Prompt, Plan, Perform: LLM-based Humanoid Control via Quantized Imitation Learning

TL;DR

The paper addresses the challenge of enabling humanoid robots to perform unseen tasks by uniting Generative Adversarial Imitation Learning with large language model planning. It introduces a single-policy framework augmented by a CLIP-based encoder and codebook-based vector quantization, guided by an LLM planner to sequence reusable skills with a general directional reward. The approach reduces manual reward engineering and high-level policy design, achieving zero-shot task execution in obstacle-rich scenarios. Experiments in simulation demonstrate efficient adaptation and robustness to stochastic LLM outputs, while noting limitations due to the idealized data and simulation environment that warrant future real-world validation.

Abstract

In recent years, reinforcement learning and imitation learning have shown great potential for controlling humanoid robots' motion. However, these methods typically create simulation environments and rewards for specific tasks, resulting in the requirements of multiple policies and limited capabilities for tackling complex and unknown tasks. To overcome these issues, we present a novel approach that combines adversarial imitation learning with large language models (LLMs). This innovative method enables the agent to learn reusable skills with a single policy and solve zero-shot tasks under the guidance of LLMs. In particular, we utilize the LLM as a strategic planner for applying previously learned skills to novel tasks through the comprehension of task-specific prompts. This empowers the robot to perform the specified actions in a sequence. To improve our model, we incorporate codebook-based vector quantization, allowing the agent to generate suitable actions in response to unseen textual commands from LLMs. Furthermore, we design general reward functions that consider the distinct motion features of humanoid robots, ensuring the agent imitates the motion data while maintaining goal orientation without additional guiding direction approaches or policies. To the best of our knowledge, this is the first framework that controls humanoid robots using a single learning policy network and LLM as a planner. Extensive experiments demonstrate that our method exhibits efficient and adaptive ability in complicated motion tasks.

Figures (6)

• Figure 1: Our framework enables robots to combine the skills obtained from imitation learning with the planning capabilities of LLMs to accomplish complex tasks.
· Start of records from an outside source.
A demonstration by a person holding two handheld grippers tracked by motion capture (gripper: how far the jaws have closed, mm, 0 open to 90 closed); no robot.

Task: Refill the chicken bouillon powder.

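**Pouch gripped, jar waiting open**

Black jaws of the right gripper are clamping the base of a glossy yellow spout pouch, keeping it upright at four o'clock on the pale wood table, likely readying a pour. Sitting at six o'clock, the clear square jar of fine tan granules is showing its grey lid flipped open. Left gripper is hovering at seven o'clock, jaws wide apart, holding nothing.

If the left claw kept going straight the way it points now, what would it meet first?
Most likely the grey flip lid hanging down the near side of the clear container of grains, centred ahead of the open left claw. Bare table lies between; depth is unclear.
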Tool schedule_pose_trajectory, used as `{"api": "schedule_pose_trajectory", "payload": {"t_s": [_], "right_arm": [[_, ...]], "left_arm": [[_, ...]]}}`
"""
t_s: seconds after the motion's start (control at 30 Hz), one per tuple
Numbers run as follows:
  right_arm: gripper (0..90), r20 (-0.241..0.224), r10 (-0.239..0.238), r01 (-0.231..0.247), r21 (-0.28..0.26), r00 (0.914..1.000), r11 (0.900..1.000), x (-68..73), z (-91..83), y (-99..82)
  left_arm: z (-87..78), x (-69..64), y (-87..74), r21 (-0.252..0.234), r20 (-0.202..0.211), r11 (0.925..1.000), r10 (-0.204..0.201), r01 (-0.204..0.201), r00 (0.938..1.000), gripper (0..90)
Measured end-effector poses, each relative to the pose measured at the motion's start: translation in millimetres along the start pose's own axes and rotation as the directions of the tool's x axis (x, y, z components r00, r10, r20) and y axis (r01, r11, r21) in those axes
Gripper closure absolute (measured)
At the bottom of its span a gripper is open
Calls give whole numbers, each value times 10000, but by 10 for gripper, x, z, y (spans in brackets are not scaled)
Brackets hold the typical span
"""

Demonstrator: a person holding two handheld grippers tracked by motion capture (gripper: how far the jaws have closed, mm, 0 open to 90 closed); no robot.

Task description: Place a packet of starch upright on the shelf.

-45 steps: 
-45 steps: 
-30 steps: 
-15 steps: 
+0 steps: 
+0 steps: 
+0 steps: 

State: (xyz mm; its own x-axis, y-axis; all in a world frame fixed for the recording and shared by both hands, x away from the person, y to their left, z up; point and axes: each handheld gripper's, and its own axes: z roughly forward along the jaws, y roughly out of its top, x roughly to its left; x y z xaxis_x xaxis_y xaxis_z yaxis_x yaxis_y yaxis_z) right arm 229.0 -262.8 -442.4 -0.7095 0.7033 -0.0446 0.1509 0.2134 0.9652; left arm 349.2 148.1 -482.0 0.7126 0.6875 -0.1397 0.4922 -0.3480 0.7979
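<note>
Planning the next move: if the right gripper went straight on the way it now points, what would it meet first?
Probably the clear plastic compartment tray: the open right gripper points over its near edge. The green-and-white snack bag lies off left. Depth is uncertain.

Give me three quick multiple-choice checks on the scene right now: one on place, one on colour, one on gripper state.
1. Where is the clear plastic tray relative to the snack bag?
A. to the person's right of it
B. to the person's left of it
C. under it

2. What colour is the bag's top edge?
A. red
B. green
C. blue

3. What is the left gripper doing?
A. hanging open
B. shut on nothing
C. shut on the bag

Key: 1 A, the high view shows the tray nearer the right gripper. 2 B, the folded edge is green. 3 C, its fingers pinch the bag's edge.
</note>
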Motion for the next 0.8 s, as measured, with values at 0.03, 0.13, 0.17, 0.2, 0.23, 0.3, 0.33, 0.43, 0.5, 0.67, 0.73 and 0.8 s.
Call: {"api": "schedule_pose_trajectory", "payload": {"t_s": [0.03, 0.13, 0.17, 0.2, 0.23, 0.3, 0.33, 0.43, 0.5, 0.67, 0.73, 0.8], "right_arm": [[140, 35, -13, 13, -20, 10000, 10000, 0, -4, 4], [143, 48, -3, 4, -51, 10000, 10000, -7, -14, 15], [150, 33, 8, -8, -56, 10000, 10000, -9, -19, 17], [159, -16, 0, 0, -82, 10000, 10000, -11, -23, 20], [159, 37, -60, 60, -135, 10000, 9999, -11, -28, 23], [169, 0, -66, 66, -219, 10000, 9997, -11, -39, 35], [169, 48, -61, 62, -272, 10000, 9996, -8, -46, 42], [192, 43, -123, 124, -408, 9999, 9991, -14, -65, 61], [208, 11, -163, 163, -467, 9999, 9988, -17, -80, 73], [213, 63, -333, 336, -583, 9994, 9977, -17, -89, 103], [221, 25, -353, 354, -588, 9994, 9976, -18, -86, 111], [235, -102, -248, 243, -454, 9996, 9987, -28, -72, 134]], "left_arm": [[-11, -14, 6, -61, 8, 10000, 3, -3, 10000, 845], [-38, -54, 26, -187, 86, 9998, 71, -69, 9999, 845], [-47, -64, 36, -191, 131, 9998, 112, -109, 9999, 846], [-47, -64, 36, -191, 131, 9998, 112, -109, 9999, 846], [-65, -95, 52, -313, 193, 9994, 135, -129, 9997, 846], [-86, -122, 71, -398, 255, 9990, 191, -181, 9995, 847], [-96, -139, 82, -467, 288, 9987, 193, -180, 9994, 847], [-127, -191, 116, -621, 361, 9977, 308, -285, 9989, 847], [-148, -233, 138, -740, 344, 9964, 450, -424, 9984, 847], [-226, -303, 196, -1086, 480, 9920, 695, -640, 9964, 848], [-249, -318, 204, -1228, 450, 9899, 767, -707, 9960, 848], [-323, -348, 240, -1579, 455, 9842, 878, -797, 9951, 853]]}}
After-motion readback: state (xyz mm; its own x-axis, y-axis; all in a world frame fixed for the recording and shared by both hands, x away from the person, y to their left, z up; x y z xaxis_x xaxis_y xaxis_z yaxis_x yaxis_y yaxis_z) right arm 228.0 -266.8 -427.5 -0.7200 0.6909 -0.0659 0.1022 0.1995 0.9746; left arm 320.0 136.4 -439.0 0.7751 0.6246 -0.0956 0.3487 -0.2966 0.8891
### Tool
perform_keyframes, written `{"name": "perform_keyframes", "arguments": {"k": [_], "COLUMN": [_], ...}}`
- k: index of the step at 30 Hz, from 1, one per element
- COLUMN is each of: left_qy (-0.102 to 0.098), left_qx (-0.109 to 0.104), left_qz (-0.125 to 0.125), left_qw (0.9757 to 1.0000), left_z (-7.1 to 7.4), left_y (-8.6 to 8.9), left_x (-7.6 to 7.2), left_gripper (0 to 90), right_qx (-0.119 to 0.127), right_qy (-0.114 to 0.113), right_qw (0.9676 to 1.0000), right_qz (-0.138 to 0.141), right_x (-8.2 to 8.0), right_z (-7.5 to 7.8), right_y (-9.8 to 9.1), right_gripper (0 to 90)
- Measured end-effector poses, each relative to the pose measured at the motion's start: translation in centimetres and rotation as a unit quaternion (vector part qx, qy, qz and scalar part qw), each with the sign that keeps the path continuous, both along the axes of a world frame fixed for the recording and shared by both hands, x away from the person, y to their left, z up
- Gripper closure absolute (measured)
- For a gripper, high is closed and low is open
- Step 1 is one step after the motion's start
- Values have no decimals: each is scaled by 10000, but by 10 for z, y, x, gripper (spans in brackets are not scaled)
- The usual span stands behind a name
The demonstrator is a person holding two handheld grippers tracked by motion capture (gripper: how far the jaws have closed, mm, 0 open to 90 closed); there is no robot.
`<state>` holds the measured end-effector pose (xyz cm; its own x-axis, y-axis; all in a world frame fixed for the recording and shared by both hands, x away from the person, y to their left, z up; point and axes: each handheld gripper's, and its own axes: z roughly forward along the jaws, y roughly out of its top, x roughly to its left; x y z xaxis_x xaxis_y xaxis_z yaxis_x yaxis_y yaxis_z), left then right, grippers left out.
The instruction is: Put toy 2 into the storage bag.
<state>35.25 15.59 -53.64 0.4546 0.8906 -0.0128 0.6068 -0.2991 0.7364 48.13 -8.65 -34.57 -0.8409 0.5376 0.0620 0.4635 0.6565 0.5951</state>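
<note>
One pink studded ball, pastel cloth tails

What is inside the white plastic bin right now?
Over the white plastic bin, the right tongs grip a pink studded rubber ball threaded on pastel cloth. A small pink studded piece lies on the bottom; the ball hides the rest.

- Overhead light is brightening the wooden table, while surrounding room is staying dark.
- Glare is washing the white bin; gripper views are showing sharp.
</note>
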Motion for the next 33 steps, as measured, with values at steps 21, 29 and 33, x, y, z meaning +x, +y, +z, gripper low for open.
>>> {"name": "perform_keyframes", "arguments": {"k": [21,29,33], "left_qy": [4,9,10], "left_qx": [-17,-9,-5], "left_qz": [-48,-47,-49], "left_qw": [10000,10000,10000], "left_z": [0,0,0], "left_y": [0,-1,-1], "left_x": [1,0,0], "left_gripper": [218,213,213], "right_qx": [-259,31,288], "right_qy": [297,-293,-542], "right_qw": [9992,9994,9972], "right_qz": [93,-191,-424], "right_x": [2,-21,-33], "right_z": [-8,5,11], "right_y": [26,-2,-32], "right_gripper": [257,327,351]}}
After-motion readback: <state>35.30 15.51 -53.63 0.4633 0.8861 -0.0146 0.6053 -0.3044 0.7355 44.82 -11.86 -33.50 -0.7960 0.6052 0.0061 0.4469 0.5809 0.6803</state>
For example, with known obstacles as well as its own coordinates, the robot accomplishes the task of hitting a target after avoiding obstacles by scheduling reusable skills.
• Figure 2: Overview of our proposed system. Motion captions with the same semantics are first clustered together by fine-tuning the CLIP Text encoder. Subsequently, the output text features are fed into the policy training by codebook-based vector quantization. Our pre-training system feeds a reference dataset defining the desired underlying motion and its corresponding text labels (marked in red in the figure) into the training discriminator to provide discriminator rewards for policy training. The discriminator reward is then combined with the task reward for controlling orientation to train a policy that allows the robot to execute the demonstrated motion in the specified orientation. These two processes are not trained at the same time.
• Figure 3: Evaluation system overview. The Human definitions are fed into the LLMs as prompts. The LLMs output the sequence of actions and the target orientation of each action. The text of the action sequence is input to the CLIP Text encoder, and the target orientation is input to the policy as an observation concatenated with the observation given by the environment.
• Figure 4: Initialization of an obstacle avoidance attack task. The gray rectangle represents the attack target, the blue markers are the middle path point of the LLMs plan, the red is the obstacle, and the green line points to the current target orientation of the robot.
• Figure 5: The movements and their target orientations for each step in completing the obstacle avoidance attack task. The example shows the initial position of the robot (0,0), obstacle position (3,0), and target position (6,0). The obstacle is a rectangle with a length of 1.2m in the x-axis direction and a length of 1.8m in the y-axis direction. The blue markers are the waypoints of the LLMs plan, the red is the obstacle, and the green line points to the current target orientation of the robot.